How to complete this task - Print the whole listing again, exactly as it stands.
════════════════
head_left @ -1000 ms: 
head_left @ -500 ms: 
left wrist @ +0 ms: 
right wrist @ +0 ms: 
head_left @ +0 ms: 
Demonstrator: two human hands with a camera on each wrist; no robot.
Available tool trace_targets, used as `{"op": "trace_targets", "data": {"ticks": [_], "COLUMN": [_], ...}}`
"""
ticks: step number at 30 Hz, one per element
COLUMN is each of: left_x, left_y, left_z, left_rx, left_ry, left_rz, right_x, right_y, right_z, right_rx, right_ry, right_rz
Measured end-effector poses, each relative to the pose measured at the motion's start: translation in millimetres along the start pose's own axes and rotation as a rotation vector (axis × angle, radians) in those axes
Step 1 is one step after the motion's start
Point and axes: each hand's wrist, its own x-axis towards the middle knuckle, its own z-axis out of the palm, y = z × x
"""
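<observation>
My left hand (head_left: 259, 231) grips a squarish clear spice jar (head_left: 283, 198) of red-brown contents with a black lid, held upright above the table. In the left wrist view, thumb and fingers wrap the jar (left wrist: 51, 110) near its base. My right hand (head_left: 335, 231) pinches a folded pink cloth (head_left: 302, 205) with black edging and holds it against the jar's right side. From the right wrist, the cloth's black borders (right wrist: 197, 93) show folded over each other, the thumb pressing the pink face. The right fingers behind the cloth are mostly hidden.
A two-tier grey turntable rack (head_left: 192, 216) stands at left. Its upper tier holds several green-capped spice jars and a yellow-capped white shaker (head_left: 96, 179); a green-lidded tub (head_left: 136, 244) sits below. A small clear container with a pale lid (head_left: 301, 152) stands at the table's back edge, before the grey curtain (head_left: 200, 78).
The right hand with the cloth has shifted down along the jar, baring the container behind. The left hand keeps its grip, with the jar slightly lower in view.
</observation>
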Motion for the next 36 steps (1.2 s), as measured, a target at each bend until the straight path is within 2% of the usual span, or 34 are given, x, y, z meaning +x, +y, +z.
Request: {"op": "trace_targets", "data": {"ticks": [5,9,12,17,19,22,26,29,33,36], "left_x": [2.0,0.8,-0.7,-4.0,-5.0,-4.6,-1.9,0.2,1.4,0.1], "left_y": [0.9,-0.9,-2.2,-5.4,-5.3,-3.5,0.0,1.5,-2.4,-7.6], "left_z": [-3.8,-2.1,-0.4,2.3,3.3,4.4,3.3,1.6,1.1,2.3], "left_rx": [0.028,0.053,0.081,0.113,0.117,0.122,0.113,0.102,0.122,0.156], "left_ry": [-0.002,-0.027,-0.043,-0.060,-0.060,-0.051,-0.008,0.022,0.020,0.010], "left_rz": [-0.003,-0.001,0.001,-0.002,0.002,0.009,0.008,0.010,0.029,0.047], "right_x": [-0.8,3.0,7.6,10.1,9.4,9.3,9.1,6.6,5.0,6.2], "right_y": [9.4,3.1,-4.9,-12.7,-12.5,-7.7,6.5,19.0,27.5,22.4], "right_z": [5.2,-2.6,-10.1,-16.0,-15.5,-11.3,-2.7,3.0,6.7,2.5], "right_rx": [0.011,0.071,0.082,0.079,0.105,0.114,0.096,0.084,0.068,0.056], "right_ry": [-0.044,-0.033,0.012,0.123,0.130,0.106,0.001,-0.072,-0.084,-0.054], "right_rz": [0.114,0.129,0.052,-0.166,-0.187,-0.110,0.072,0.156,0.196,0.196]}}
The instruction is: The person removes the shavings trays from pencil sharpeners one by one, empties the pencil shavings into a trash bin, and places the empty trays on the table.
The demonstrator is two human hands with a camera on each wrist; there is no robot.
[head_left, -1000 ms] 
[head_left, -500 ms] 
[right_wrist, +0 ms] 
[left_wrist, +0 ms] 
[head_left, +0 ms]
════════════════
Solution to this problem -
head_left @ -1000 ms: 
head_left @ -500 ms: 
left wrist @ +0 ms: 
right wrist @ +0 ms: 
head_left @ +0 ms: 
Demonstrator: two human hands with a camera on each wrist; no robot.
Available tool trace_targets, used as `{"op": "trace_targets", "data": {"ticks": [_], "COLUMN": [_], ...}}`
"""
ticks: step number at 30 Hz, one per element
COLUMN is each of: left_x, left_y, left_z, left_rx, left_ry, left_rz, right_x, right_y, right_z, right_rx, right_ry, right_rz
Measured end-effector poses, each relative to the pose measured at the motion's start: translation in millimetres along the start pose's own axes and rotation as a rotation vector (axis × angle, radians) in those axes
Step 1 is one step after the motion's start
Point and axes: each hand's wrist, its own x-axis towards the middle knuckle, its own z-axis out of the palm, y = z × x
"""
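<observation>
My left hand (head_left: 259, 231) grips a squarish clear spice jar (head_left: 283, 198) of red-brown contents with a black lid, held upright above the table. In the left wrist view, thumb and fingers wrap the jar (left wrist: 51, 110) near its base. My right hand (head_left: 335, 231) pinches a folded pink cloth (head_left: 302, 205) with black edging and holds it against the jar's right side. From the right wrist, the cloth's black borders (right wrist: 197, 93) show folded over each other, the thumb pressing the pink face. The right fingers behind the cloth are mostly hidden.
A two-tier grey turntable rack (head_left: 192, 216) stands at left. Its upper tier holds several green-capped spice jars and a yellow-capped white shaker (head_left: 96, 179); a green-lidded tub (head_left: 136, 244) sits below. A small clear container with a pale lid (head_left: 301, 152) stands at the table's back edge, before the grey curtain (head_left: 200, 78).
The right hand with the cloth has shifted down along the jar, baring the container behind. The left hand keeps its grip, with the jar slightly lower in view.
</observation>
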Motion for the next 36 steps (1.2 s), as measured, a target at each bend until the straight path is within 2% of the usual span, or 34 are given, x, y, z meaning +x, +y, +z.
Request: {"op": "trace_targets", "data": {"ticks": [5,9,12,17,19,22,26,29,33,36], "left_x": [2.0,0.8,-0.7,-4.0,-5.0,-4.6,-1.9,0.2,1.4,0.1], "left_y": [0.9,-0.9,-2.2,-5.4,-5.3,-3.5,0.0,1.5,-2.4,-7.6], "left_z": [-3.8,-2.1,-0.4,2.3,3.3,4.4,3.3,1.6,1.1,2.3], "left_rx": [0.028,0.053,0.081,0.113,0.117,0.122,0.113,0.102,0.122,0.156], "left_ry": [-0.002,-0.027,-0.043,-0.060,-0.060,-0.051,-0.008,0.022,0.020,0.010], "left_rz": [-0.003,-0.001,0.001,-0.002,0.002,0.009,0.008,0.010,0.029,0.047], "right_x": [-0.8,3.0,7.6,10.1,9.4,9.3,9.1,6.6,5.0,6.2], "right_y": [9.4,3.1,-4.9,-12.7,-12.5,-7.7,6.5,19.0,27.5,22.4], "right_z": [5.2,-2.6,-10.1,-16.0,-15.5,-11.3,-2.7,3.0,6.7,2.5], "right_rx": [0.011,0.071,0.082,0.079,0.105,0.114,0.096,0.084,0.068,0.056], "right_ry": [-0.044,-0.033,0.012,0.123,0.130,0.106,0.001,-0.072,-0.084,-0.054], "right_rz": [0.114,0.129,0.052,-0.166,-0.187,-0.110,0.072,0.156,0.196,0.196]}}
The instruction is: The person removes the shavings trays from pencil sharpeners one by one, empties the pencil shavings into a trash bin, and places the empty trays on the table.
The demonstrator is two human hands with a camera on each wrist; there is no robot.
[head_left, -1000 ms] 
[head_left, -500 ms] 
[right_wrist, +0 ms] 
[left_wrist, +0 ms] 
[head_left, +0 ms]

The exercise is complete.